It became quite common in the North for anti-slavery writers to classify the non-slave-holding agricultural classes of the South as "poor whites," thus distinguishing them from the slave-holders; and the idea is current even now in that section that as a class the lordly slave-holder despised his poor white fellow-citizen. The average non-slave-holding Southern agriculturist, whether farming for himself or for others, was a type of man that no one who knew him, least of all the Southern slave-holder, his neighbor and political ally, could despise.
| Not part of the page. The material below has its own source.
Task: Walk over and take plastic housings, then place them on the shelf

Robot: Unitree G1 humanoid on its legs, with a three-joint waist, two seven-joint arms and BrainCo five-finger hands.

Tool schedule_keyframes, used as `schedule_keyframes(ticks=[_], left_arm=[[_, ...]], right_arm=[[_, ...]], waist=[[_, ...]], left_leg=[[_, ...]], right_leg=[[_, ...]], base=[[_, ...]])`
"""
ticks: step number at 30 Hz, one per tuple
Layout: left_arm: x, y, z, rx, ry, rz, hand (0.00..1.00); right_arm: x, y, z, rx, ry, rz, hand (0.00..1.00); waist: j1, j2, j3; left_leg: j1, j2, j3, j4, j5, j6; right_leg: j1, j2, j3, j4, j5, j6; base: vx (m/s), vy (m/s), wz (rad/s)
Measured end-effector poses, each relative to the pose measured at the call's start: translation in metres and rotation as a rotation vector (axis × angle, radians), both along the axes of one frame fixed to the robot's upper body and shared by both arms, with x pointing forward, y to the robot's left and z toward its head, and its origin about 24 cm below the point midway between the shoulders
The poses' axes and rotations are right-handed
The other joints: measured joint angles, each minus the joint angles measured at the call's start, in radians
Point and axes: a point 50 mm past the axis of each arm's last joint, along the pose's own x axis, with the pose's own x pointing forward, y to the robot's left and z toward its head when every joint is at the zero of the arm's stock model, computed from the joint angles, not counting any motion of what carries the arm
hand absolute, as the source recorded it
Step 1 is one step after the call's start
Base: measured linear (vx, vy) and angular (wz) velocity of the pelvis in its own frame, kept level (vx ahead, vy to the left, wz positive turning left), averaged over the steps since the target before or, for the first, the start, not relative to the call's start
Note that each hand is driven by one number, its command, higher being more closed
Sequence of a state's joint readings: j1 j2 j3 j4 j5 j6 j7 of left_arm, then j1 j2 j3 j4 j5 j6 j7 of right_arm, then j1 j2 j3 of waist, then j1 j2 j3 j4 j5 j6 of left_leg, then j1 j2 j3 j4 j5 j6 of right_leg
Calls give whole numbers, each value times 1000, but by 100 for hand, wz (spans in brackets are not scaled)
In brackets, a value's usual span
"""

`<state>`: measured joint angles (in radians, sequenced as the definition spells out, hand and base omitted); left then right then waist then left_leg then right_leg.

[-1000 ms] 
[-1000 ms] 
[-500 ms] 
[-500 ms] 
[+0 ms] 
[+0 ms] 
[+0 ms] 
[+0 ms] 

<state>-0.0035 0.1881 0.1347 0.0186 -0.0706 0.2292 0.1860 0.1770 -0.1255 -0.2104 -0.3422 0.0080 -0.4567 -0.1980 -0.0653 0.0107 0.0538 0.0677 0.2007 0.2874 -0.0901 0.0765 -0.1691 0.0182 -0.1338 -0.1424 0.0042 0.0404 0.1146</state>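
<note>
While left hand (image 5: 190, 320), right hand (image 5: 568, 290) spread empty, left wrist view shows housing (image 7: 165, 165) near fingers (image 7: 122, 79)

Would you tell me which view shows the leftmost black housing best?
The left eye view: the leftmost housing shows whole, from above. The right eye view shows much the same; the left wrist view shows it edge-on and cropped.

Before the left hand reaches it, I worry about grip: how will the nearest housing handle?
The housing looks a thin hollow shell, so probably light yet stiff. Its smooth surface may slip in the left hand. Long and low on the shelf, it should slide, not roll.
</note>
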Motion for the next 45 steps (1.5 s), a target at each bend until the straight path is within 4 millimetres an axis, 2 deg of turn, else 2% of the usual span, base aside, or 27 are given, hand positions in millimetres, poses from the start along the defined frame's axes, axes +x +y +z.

Educated and uneducated, these people were independent voters and honest jurors, the very backbone of Southern State governments that always will be notable in history for efficiency, purity, and economy.

This class of voters, however, came in for much abuse in the literature of the crusade. They were all lumped together as "poor whites," sometimes as "poor white trash," and the belief was inculcated that their imperious slave-holding neighbors applied that term to them. "Poor white trash," on its face, is "nigger talk," caught up, doubtless, from Southern negro barbers and bootblacks, and used by writers who, from information thus derived, pictured Southern society.

This is a sample of the numerous errors that crept into the literature of one section of our Union about social conditions in the other during that memorable sectional controversy. It is on a par with the idea that prevailed, in some quarters in the South, that the Yankee cared for nothing but money, and would not fight even for that.

Southerners were practically all of the old British stock. Homogeneity, common memories of the wars of the Revolution, of 1812, and with Mexico, and Fourth of July celebrations, all tended to bind together strongly the Southern slave-holder and non-slave-holder.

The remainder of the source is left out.